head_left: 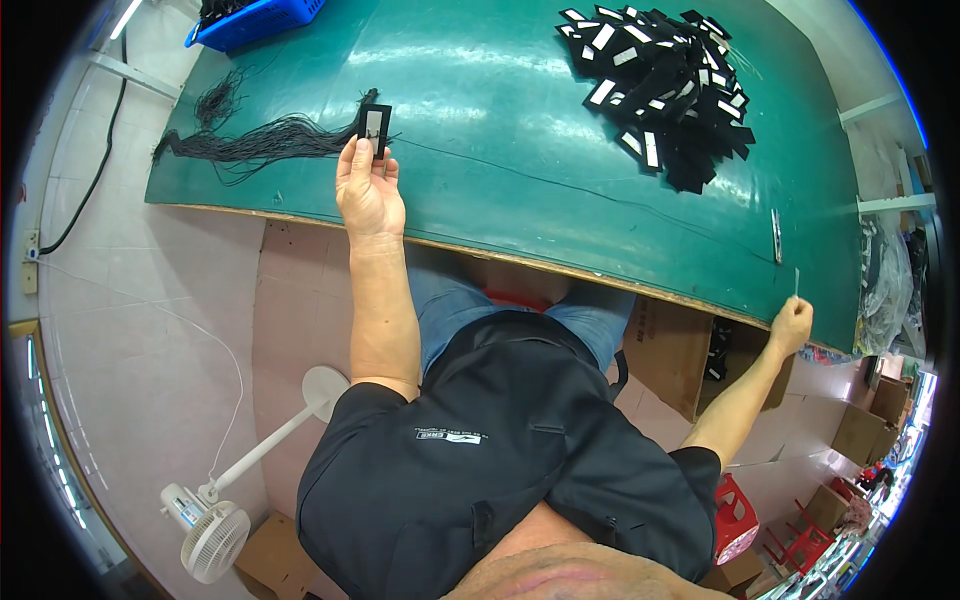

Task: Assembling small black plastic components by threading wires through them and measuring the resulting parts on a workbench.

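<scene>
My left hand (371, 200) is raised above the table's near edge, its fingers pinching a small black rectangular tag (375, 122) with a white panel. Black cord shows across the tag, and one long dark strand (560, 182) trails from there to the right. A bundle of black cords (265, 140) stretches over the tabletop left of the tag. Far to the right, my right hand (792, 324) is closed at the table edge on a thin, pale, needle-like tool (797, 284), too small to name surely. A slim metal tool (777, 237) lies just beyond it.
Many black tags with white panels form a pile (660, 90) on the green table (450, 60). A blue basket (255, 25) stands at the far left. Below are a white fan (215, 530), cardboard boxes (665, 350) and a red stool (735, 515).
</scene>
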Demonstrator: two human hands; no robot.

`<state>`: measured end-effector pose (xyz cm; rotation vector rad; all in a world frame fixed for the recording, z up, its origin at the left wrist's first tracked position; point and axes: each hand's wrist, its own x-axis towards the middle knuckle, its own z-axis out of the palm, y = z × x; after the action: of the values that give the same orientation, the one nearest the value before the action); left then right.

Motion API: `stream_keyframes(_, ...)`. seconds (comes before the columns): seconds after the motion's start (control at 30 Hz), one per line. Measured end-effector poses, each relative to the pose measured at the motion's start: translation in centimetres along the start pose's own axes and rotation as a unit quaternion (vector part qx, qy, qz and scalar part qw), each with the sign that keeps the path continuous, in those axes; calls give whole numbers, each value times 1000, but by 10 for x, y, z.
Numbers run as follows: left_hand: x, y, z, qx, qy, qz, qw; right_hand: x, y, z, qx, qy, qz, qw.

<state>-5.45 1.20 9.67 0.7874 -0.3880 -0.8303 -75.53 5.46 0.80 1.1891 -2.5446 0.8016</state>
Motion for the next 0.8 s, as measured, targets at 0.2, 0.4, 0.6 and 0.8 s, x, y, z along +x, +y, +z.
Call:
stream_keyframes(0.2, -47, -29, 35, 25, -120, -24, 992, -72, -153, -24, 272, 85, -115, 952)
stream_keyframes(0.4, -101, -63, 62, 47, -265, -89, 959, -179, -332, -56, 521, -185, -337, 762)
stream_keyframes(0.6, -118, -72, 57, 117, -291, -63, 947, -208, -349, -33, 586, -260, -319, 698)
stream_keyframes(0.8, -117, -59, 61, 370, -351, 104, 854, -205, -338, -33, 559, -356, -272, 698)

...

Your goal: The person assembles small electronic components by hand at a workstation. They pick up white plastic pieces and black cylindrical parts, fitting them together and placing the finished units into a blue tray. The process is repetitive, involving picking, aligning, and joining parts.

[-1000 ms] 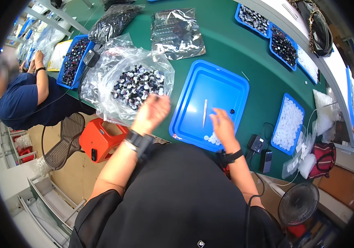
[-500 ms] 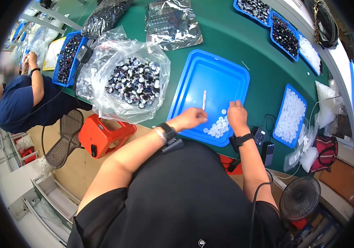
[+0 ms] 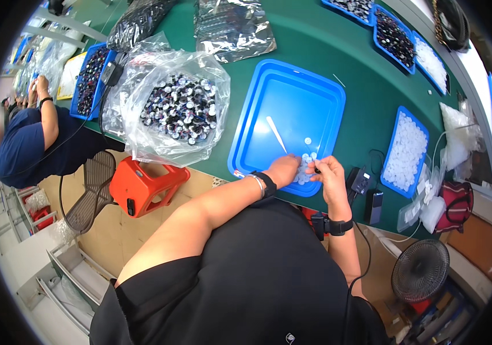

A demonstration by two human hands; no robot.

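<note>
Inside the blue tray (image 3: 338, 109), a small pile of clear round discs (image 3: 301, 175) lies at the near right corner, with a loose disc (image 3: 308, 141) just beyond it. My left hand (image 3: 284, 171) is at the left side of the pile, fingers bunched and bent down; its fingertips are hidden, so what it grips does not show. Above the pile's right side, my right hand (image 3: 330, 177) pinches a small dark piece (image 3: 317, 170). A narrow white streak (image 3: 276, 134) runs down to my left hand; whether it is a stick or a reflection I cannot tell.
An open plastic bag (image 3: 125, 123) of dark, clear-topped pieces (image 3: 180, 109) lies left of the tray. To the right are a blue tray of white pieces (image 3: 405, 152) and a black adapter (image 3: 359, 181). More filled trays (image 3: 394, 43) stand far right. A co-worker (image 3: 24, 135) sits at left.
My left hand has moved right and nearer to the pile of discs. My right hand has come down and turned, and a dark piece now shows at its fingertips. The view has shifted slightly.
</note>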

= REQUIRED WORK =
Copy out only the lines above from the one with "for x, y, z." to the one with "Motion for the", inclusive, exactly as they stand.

= RESULT OF THIS TASK =
Motion API: `stream_keyframes(_, ...)`. seconds (comes before the columns): seconds after the motion's start (control at 30 Hz), one per line. Measured end-effector poses, each relative to the pose measured at the motion's start: translation in centimetres along the start pose's own axes and rotation as a unit quaternion (vector part qx, qy, qz and scalar part qw), each with the sign that keeps the path continuous, in those axes; calls give whole numbers, each value times 1000, but by 10 for x, y, z.
Numbers run as follows: left_hand: x, y, z, qx, qy, qz, qw; right_hand: x, y, z, qx, qy, qz, qw.

<state>-5.45 1.20 9.67 0.7874 -0.3880 -0.8303 -75.53 5.46 0.80 1.1891 -2.5446 0.8016</state>
Motion for the next 0.8 s, as measured, targets at 0.2, 0.4, 0.6 and 0.8 s, x, y, z along +x, +y, +z.

The output is finished and nothing more is needed.